From the data below, copy each line that includes the word "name".

** Opening DATA TO EXAMINE block **

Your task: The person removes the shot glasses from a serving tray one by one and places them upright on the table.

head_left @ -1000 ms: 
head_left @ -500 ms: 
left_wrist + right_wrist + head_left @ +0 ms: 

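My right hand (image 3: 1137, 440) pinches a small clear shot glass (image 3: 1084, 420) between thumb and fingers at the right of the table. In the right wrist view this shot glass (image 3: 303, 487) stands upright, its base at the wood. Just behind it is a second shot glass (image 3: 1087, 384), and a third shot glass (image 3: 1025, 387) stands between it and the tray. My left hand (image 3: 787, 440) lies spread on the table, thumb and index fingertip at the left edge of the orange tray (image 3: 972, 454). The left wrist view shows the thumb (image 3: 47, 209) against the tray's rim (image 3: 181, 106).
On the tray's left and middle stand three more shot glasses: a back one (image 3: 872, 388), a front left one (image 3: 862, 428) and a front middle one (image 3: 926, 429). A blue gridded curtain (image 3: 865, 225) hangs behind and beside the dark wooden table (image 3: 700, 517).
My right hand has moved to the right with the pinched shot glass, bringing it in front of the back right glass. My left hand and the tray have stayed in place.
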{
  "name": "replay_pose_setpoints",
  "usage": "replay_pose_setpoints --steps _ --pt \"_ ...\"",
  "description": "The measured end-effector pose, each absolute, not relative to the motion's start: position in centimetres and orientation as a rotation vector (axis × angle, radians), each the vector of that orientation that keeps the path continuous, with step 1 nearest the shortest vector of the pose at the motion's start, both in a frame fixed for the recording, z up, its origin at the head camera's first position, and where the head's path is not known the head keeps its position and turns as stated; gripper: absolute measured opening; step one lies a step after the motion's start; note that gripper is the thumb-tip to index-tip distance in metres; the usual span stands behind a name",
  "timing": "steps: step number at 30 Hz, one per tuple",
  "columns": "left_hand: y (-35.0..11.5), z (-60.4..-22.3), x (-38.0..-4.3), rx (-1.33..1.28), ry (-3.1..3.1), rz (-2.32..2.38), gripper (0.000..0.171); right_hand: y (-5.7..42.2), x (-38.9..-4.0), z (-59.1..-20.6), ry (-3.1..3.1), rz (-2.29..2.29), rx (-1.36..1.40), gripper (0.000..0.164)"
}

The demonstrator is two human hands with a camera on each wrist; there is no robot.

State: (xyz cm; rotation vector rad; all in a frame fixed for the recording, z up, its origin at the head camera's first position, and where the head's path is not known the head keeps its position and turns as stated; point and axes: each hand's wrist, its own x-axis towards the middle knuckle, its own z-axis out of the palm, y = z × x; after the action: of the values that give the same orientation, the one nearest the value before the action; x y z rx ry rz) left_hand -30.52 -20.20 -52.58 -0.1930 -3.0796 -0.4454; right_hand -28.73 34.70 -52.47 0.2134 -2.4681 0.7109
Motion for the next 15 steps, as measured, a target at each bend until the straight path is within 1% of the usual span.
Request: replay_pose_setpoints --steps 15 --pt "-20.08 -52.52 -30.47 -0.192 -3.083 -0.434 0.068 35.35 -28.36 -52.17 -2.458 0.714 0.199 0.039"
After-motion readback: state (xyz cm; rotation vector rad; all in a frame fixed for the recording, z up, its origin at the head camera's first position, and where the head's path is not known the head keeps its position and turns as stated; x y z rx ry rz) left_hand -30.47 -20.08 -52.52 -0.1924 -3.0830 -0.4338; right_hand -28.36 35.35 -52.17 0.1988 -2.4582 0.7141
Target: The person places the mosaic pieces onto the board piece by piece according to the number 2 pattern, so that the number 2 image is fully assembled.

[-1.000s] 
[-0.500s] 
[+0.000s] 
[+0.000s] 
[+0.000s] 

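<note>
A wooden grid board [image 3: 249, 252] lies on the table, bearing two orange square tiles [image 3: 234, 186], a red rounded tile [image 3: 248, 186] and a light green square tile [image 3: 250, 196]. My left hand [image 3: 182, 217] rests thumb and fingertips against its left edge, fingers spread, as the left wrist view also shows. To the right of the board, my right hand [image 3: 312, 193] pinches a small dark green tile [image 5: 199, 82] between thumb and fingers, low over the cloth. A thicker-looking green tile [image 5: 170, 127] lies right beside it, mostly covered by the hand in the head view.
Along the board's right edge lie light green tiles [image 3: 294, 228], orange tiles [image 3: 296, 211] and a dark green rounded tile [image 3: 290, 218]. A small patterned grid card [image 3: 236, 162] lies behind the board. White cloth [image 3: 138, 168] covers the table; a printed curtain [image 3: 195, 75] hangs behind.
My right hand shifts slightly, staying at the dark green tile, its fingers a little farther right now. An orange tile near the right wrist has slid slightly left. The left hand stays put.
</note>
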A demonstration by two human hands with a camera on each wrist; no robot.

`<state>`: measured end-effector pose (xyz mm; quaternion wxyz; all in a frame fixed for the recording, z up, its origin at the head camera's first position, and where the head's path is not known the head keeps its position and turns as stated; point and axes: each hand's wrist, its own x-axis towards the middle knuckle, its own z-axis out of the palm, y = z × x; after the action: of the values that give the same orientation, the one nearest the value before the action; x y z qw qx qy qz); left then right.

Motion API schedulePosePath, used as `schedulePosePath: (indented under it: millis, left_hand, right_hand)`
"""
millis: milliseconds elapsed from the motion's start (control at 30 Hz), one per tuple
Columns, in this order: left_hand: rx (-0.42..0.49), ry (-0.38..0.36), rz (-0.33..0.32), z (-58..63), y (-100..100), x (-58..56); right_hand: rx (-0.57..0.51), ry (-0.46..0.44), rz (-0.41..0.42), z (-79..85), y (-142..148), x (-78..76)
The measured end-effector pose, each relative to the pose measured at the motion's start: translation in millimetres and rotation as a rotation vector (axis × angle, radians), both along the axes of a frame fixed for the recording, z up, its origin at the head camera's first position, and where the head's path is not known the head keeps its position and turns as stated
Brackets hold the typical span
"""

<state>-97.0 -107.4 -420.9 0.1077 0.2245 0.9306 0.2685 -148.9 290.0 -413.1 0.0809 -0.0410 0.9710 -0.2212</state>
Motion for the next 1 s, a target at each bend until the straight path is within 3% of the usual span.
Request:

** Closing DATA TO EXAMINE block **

● **TASK ANSWER**:
  "name": "replay_pose_setpoints",
  "description": "The measured end-effector pose, each absolute, not relative to the motion's start: position in centimetres and orientation as a rotation vector (axis × angle, radians), each the vector of that orientation that keeps the path continuous, with step 1 nearest the shortest vector of the pose at the motion's start, both in a frame fixed for the recording, z up, its origin at the head camera's first position, and where the head's path is not known the head keeps its position and turns as stated; gripper: absolute measured opening; step one lies a step after the motion's start; note that gripper is the thumb-tip to index-tip distance in metres; the usual span stands behind a name",

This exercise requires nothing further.